Ukraine has exposed Russia’s dysfunctional 'military culture': conservative

Ukraine has exposed Russia’s dysfunctional 'military culture': conservative
World

For all the destruction that Russian forces, on orders from President Vladimir Putin, have inflicted in Ukraine since invading the country on February 24, they have found the Ukrainian resistance to be quite forceful. Morale among Russian soldiers is low, according to numerous reports — and a North Atlantic Treaty Organization (NATO) official has estimated the number of Russian troops killed in the conflict to be somewhere between 7500 and 15,000.

Never Trump conservative and Washington Post opinion writer Max Boot discusses the invasion of Ukraine in his April 12 column, stressing that the Russian military’s ruthlessness doesn’t make it any less dysfunctional.
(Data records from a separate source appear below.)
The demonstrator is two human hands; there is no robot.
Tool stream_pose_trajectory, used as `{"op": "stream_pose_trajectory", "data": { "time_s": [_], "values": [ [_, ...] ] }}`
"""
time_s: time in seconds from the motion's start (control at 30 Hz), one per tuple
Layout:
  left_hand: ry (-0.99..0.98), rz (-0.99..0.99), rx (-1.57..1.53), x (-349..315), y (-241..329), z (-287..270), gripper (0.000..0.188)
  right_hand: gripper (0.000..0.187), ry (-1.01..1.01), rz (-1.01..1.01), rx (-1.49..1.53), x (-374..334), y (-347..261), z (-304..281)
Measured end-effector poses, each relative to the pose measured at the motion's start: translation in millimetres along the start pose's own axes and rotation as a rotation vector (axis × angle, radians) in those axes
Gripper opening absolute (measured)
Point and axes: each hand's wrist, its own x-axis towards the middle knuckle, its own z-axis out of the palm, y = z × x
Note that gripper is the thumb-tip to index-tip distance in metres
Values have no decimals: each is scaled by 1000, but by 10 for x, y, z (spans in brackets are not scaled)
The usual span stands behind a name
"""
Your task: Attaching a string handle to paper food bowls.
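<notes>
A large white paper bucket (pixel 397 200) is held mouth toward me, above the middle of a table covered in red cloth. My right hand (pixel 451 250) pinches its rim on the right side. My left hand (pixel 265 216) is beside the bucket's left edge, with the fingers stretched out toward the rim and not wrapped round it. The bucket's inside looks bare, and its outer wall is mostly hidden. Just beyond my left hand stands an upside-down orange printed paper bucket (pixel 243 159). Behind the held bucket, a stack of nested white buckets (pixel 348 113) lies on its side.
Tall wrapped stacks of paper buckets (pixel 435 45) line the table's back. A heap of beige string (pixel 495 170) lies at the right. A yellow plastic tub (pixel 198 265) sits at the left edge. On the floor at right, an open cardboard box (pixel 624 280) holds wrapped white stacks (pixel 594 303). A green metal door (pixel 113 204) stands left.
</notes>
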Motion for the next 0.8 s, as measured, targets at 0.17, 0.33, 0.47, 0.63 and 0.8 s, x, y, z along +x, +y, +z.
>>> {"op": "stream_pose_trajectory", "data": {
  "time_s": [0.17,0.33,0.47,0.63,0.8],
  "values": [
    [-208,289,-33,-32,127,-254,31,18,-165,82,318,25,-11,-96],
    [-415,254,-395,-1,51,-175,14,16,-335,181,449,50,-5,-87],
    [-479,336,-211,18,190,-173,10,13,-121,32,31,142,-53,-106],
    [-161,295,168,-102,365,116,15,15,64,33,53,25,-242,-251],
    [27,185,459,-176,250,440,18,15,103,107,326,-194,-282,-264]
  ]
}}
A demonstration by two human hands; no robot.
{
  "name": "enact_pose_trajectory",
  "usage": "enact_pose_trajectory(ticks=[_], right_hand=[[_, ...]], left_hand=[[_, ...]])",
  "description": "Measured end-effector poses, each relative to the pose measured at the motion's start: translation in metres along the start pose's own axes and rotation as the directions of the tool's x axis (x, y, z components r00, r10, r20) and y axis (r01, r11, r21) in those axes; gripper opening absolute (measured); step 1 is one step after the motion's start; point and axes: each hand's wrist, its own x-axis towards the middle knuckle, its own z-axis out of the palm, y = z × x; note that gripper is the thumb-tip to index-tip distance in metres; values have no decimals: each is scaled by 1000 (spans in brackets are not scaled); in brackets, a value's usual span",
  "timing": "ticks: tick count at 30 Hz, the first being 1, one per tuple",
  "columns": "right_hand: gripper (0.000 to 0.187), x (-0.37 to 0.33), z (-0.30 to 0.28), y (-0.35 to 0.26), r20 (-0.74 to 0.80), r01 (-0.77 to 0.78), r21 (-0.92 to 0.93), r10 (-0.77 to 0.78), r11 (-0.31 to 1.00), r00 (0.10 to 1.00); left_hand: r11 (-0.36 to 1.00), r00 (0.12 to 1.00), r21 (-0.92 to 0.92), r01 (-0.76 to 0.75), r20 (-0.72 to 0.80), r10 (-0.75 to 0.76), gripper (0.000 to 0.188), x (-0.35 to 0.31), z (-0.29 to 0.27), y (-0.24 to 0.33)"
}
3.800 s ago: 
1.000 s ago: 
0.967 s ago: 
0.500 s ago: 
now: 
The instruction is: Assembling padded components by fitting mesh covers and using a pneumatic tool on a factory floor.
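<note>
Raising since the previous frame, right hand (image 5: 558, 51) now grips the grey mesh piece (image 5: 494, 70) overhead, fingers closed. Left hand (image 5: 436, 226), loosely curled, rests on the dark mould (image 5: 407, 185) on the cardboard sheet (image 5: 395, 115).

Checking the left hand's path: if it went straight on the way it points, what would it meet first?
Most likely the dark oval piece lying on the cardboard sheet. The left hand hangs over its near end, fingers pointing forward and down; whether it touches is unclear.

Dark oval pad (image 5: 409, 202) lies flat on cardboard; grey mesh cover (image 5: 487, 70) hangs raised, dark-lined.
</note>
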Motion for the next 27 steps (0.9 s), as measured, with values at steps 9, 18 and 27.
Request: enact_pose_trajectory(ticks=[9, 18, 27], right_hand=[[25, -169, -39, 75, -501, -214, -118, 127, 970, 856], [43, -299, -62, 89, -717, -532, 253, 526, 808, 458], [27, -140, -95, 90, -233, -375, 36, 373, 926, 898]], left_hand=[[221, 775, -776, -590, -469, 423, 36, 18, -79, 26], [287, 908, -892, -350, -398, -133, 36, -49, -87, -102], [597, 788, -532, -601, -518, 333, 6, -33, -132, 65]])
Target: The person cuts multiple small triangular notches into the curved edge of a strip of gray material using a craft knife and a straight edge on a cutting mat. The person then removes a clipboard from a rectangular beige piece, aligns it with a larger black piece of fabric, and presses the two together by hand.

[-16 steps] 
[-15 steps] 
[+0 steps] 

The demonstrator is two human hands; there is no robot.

From Afghanistan to Ukraine, Boot argues, the Russian military’s history has been one of dysfunction.

“The war is far from over,” Boot explains, “but Ukraine’s triumph over Russian forces in the Battle of Kyiv was an epic victory for the ages. It will be remembered alongside the 1588 defeat of the Spanish Armada, the 1781 Battle of Yorktown, the 1879 Battle of Isandlwana, the 1905 Battle of Tsushima Strait, and the 1954 Battle of Dien Bien Phu as examples of a smaller power defeating a more powerful adversary. How did the Ukrainians succeed in driving off the mighty Russian Army, which was widely expected to march into Kyiv within a few days?”

According to Boot — who was born in Moscow but grew up mostly in Los Angeles — the Russian military’s “manifold deficiencies” have “been brutally exposed during its unprovoked invasion of Ukraine.”

“These include corruption, brutality, low morale, poor planning, faulty logistics, bad intelligence, lack of coordination between units, over-centralization and a paucity of initiative on the part of junior officers and sergeants,” Boot explains. “These are not new problems, and they will not be fixed any time soon. Indeed, an 1854 article in The Economist explaining Russia’s early defeats in the Crimean War — also fought primarily in Ukraine — reads eerily like an account of Russia’s current military travails.”

Blogger Stephen Douglas tweeted excerpts from that Economist article on March 6. And the types of problems the Russian military had back in 1854, Boot writes, are still plaguing it today.

“Two of the Russian weaknesses identified by The Economist particularly leap out,” Boot notes. “First: ‘The Russian armies are often armies on paper only.… The colonels of regiments and officers of the commissariat have a direct interest in having as large a number on the books and as small a number in the field as possible — inasmuch as they pocket the pay and rations of the difference between these figures.’ Second: ‘Common soldiers.… have no love of their profession, and no interest in the object of the war.’”

Boot continues, “That was because the typical Russian private was ‘torn from his family and his land, drilled by the knout, neglected by his officers, fed on black bread, where fed at all, always without comforts, often without shoes.’”

Russia, according to Boot, “is still ruled, as it has been throughout nearly all of its history, by a brutal and corrupt dictatorship.”

“The shortcomings of public administration help to explain Russia’s dismal performance in conflict after conflict,” Boot writes. “Russia lost not only the Crimean War (1853-1856), but also, the Russo-Japanese War (1904-1905), World War I (1914-1918), the war in Afghanistan (1979-1989) and the First Chechen War (1994-1996). Its major military victories — in the Napoleonic Wars and World War II — came only after an invader was foolish enough to dissipate his forces in the vast Russian landscape and only when Russia was greatly assisted by western allies.”

Boot adds, “The Ukrainian Army, an outgrowth of the Red Army, was initially hobbled by many of the same difficulties as the Russians. But after 2014, the Ukrainian military and state reformed themselves along western, democratic lines.”

Boot concludes his column by emphasizing that although Ukraine has a smaller military than Russia, it has a “superior military culture.”

“The Russians may eventually be able to assemble fresh forces to fight in the Donbas region — although it will take some time — but they will not be able to change their stultifying military culture,” Boot writes. “That is why I expect the Ukrainians to continue winning the war, providing they continue to receive the weapons and ammunition they need from the West. A superior military culture is Ukraine’s secret weapon.”